By Robert Sheaf, CFPAI/AJPP, CFPE, CFPS, CFPECS, CFPMT, CFPMIP, CFPMMH, CFPMIH, CFPMM, CFC Industrial Training
We were called out to trouble shoot a problem on a heat-treating system’s hydraulic unit in which the electric motor was reading twice the nameplate amperage and causing the overloads to fail. The customer had the motor checked out by a reliable motor-repair house and they felt the problem was with the hydraulic system.
The system had an overhead vertically mounted cylinder with the rod end attached to a large basket. The rod would extend lowering the basket into the hot quenching fluid, where it would sit for hours and then would be raised to the unloading position by retracting the cylinder.
When we arrived, we found the that the overload problem would happen every so often when the cylinder was lowered by the weight of the basket pulling on the rod. When the machine would cycle normally, our amp meter never exceeded the maximum nameplate amp rating of 20 amp, but when the problem popped up, the amps would exceed 108 inrush and drop to 40 amps and trip the overloads all within 1 to 2 seconds. We could not find any mechanical malfunctions, so it had to be a hydraulic problem.
Any idea what the problem turned out to be?
Robert Sheaf has more than 45 years troubleshooting, training, and consulting in the fluid power field. Email rjsheaf@cfc-solar.com or visit his website at www.cfcindustrialtraining.com.
The basket could occasionally be overloaded.
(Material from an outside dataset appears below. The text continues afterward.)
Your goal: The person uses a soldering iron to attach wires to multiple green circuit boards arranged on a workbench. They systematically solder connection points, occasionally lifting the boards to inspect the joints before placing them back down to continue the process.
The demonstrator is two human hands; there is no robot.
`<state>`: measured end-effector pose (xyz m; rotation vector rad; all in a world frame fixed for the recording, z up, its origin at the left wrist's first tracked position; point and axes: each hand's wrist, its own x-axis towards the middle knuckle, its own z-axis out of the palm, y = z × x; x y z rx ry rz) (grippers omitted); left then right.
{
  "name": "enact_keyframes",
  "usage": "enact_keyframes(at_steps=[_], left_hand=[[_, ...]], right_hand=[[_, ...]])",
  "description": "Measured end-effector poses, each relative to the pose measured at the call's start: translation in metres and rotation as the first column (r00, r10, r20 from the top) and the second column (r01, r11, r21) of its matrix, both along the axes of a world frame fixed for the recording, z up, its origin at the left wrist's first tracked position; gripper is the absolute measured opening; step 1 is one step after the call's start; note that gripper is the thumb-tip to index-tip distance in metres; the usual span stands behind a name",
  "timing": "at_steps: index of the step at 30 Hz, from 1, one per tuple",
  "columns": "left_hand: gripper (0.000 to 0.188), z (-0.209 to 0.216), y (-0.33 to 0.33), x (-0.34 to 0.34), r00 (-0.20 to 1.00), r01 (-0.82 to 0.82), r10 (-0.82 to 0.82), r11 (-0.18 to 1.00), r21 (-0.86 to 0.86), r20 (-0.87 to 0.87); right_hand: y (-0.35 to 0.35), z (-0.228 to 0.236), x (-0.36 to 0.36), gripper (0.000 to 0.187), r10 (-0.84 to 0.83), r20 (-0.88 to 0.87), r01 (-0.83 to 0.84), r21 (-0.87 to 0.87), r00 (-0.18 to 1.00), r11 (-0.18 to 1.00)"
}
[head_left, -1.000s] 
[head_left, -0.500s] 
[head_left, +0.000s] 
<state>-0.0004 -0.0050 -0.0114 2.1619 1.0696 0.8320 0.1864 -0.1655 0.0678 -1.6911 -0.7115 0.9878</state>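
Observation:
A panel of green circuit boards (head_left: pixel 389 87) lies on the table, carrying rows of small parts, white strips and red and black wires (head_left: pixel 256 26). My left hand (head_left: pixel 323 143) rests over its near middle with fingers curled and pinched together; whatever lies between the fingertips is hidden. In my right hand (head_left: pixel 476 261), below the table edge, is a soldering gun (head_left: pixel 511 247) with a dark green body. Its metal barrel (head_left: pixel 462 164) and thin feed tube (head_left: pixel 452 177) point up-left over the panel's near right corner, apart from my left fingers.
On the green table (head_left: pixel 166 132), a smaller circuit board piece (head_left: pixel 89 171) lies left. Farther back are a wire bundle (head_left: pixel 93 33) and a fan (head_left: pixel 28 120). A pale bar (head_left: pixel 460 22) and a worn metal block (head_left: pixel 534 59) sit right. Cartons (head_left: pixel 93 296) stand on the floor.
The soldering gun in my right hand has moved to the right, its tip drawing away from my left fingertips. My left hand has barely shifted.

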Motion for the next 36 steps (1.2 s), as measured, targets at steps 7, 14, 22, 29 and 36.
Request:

By design, if anything in the circuit exceeds the pump pressure, the pump outlet check should close and the pump would de-stroke. 10gpm at 1000psi should be around 6.7hp to the motor. So everything normal, it should be fine.
Pump line check failure could back-feed the pump with flow with a basket causing a higher than normal pressure, during a raise cycle.
Pump could be set incorrectly high and be common to the the system relief flow if it cracks due to excessive basket weight.
I’d go with my first answer first to troubleshoot. If anything in the system exceeds the pump set-point, that check should close and the pump/motor should be fine.
the problem was posted in 2020, so this customer is probably pretty upset at this point that nobody has fixed his issue!